THE FLOATING DIARY (Short Story Journal – 9): JULIE BRAGNZA’S PIANO

Music has been an integral part of my upbringing ever since we moved to Mumbai. I was 10 years old when we came and settled in Mumbai as a family of four, comprising of Baba, Maa, Aunt Padma and me. My mother had always been overenthusiastic about the role of music in a child’s life and Aunt Padma acted as a catalyst in this endeavor. I was never a very melodiously inclined child and was naturally scared on hearing the proposal.

The next question that arrived was what should I learn in music? This became a highly debatable topic over a few days and my guardians contemplated heavily before finally agreeing to send me for piano classes. To be more specific, the idea came from my Baba, who received the suggestion from one of his colleagues in the bank. Thus began my journey into the world of music!

We arrived at the small dilapidated single-storied house, in a small street behind the Mumbai Central Station. The walls of the house craved for a fresh round of whitewash, maybe from the last twenty years, while the small garden in front of the main entrance depicted clear signs of neglect. The owner of the house, Mrs. Julie Braganza welcomed us inside and Maa, Aunt Padma and I entered the small, dimly lit living-room and sat on the sofa. Mrs. Julie Braganza was perhaps seventy years old while her crippled skin and emaciated body presented the expression that she was possibly ninety years old! She lived in this house all her herself.

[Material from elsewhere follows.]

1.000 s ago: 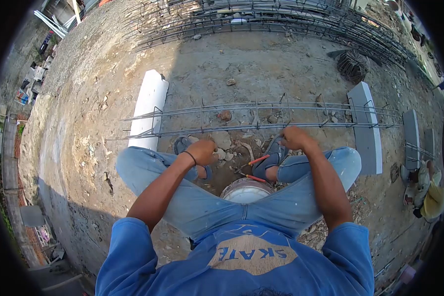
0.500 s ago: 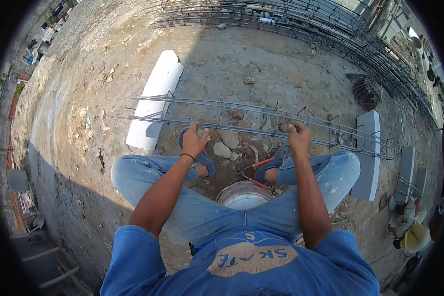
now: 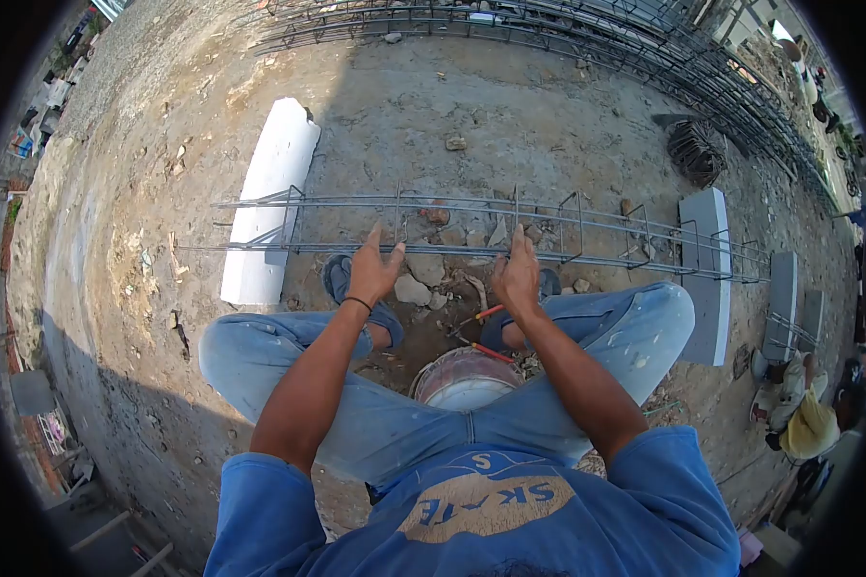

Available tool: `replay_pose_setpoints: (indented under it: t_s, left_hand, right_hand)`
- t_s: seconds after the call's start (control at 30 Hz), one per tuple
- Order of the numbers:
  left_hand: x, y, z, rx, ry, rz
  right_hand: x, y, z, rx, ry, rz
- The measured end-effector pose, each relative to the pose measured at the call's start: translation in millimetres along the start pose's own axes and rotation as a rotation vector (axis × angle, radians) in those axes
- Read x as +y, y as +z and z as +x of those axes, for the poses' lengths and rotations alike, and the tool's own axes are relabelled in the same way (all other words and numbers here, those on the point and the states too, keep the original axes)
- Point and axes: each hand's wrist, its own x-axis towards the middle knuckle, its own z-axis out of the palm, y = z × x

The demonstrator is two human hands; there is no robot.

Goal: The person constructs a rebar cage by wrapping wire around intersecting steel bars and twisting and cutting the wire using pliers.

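Note:
A long rebar cage [image 3: 433, 202] lies crosswise in front of me, resting on a white block [image 3: 271, 197] at the left and a grey-white block [image 3: 707, 279] at the right. My left hand [image 3: 374, 269] is at the cage's near bars, its thumb and fingers apart. My right hand [image 3: 518, 269] is also at the near bars, fingers extended upward, with nothing visible in it. Pliers with red-orange handles [image 3: 492, 353] lie on the ground between my feet, beside a round bucket [image 3: 466, 380].
Stacked rebar cages [image 3: 548, 29] stretch across the top. A bundle of bent metal pieces [image 3: 697, 152] lies at the upper right. Another person [image 3: 801, 413] crouches at the right edge, near smaller grey blocks [image 3: 782, 303]. Stones [image 3: 412, 290] lie beneath the cage.
Both hands have opened from their earlier curled poses, and my right hand has moved left along the cage. The view has shifted, and the cage lies more level than half a second ago.

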Motion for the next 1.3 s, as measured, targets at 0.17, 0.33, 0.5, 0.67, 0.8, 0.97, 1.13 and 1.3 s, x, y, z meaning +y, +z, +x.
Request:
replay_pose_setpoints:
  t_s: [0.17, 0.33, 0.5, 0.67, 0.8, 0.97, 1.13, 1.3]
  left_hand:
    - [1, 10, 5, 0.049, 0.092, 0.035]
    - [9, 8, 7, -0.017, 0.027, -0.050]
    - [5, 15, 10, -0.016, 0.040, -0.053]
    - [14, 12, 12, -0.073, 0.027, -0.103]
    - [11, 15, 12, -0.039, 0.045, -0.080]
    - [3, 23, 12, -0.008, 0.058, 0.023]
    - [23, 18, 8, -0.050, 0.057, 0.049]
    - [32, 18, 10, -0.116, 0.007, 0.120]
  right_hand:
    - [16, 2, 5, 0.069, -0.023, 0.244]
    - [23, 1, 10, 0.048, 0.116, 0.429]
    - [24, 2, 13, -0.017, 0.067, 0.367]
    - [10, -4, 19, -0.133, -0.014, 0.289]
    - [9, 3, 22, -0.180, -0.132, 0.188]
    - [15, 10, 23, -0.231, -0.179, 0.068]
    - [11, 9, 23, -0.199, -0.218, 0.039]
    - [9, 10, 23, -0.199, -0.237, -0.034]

The old lady embraced me lovingly and took me over to an adjacent room while Maa and Aunt Padma watched. As I entered the room, I saw it! It was a mahogany colored vintage shaped grand piano! Even though signs of age were visible on its contours, the grandeur of the instrument illuminated the entire room. I had never played a piano before, but the sheer look of this retro yet mammoth instrument filled my heart with joy! The sight itself was so overwhelming that I clutched the hands of Mrs. Julie Braganza with delight!  

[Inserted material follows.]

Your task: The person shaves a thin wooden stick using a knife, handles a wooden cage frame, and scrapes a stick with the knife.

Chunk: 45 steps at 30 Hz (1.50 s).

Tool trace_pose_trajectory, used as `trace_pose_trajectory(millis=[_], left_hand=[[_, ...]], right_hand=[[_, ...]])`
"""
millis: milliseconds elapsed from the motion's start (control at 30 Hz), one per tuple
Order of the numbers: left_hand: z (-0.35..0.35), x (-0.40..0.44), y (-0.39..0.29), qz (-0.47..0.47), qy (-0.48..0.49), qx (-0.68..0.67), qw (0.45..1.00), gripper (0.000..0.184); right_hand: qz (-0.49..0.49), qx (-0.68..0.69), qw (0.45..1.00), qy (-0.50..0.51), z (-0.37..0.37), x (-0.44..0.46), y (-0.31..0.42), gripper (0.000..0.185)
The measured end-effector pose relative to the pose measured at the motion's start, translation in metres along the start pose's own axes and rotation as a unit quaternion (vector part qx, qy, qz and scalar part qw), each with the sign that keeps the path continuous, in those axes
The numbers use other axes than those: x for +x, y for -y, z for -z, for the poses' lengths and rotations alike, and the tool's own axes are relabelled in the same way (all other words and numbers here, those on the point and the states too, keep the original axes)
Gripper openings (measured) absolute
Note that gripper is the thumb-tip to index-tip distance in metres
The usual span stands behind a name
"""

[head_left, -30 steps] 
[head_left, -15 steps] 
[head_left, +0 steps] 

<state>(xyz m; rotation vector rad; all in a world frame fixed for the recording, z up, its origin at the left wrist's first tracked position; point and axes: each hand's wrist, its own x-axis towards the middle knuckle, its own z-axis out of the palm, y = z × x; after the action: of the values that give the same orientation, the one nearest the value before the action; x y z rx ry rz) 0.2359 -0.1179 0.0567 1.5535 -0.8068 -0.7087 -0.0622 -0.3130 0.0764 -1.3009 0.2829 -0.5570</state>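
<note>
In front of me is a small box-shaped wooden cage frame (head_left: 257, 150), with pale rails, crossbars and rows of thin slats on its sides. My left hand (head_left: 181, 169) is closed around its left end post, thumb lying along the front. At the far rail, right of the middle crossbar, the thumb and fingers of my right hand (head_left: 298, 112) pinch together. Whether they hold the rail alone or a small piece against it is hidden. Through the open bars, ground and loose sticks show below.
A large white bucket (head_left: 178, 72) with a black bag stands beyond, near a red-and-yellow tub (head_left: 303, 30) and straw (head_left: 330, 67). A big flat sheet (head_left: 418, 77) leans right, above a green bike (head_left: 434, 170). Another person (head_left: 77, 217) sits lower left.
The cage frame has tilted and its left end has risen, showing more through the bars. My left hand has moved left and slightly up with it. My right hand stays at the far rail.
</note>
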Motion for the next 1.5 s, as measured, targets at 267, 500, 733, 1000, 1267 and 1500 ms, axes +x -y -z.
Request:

The old lady smiled at me and helped me sit on the pod in front of the piano and said, “She is a beauty, isn’t she? Her name is Diana!”

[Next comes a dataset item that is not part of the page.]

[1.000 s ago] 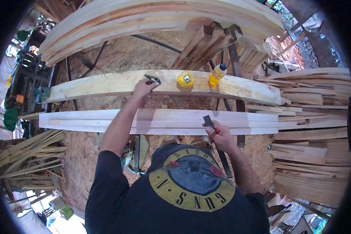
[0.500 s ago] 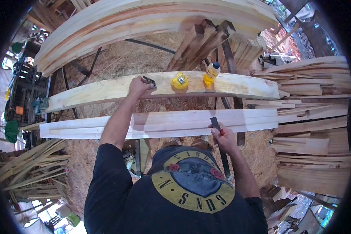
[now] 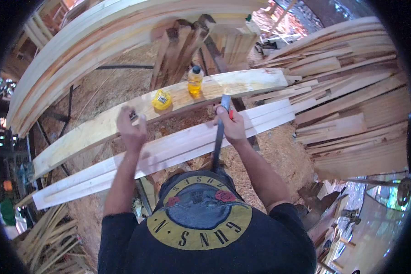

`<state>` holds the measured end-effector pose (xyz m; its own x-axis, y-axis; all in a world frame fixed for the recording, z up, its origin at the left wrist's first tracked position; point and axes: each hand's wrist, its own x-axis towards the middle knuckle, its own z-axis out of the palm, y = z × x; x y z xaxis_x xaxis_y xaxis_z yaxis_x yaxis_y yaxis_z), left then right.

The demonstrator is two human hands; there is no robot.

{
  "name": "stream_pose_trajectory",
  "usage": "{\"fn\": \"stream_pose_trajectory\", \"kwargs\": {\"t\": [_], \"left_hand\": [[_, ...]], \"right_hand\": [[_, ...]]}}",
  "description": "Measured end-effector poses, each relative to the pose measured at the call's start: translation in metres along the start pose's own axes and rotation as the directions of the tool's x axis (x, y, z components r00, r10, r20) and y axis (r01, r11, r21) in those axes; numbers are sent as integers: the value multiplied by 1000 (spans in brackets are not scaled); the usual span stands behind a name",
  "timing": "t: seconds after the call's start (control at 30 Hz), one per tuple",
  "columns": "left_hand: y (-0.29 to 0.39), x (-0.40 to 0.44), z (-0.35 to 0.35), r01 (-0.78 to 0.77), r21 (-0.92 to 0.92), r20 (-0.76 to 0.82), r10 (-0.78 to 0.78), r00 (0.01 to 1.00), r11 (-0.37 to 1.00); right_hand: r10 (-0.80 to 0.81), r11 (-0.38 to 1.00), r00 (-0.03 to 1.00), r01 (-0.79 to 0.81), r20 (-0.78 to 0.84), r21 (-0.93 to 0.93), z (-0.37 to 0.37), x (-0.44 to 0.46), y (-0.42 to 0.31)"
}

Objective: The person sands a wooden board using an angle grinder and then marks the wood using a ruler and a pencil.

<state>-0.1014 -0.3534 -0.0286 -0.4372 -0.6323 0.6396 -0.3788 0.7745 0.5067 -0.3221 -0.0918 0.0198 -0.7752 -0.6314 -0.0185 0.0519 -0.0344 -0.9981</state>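
My left hand (image 3: 132, 130) is smeared by motion above the near edge of a curved plank (image 3: 91, 125). Between its thumb and fingers shows a small dark tool (image 3: 133, 115), too blurred to name. My right hand (image 3: 233, 124) is closed around a long dark flat bar (image 3: 219, 137), held upright over the straight white board (image 3: 178, 148). A red pencil (image 3: 231, 114) pokes out of that same fist. Farther along the curved plank sit a yellow tape measure (image 3: 161, 99) and a bottle of yellow liquid (image 3: 195, 82) with a dark cap.
A large curved laminated timber (image 3: 96, 45) spans the far side. Upright wooden posts (image 3: 178, 52) stand behind the bottle. Stacked boards (image 3: 342, 114) fill the right side, and thin offcuts (image 3: 50, 242) pile up at lower left. Sawdust (image 3: 274, 160) covers the ground.
The view has swung to the right, so the boards now slant. My left hand has turned, its thumb now apart from its fingers. My right hand has moved forward with the bar and pencil.
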Motion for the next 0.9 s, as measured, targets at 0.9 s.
{"fn": "stream_pose_trajectory", "kwargs": {"t": [0.9], "left_hand": [[255, -73, 106, 476, -179, 880, -77, 469, 861]], "right_hand": [[384, 916, 923, -378, 21, -135, -276, 20, -2]]}}
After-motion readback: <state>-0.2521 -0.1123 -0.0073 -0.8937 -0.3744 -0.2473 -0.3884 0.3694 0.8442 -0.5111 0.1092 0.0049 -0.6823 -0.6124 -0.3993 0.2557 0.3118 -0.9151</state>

Saying the above words, Mrs. Julie Braganza stood beside me and began to play a melody that brought tears into the eyes of Maa and Aunt Padma. Even though I was pretty small, I too couldn’t hold back my tears on hearing the melody. Mrs. Julie Braganza stopped, touched my head gently and said, “Music is the language of God! Even a new born baby can understand the emotions expressed by it! I have dedicated 50 years of my life to music and this piano is my only companion with whom I am always happy. Pravin, I am sure you too would fall in love with this piano and the world of music!”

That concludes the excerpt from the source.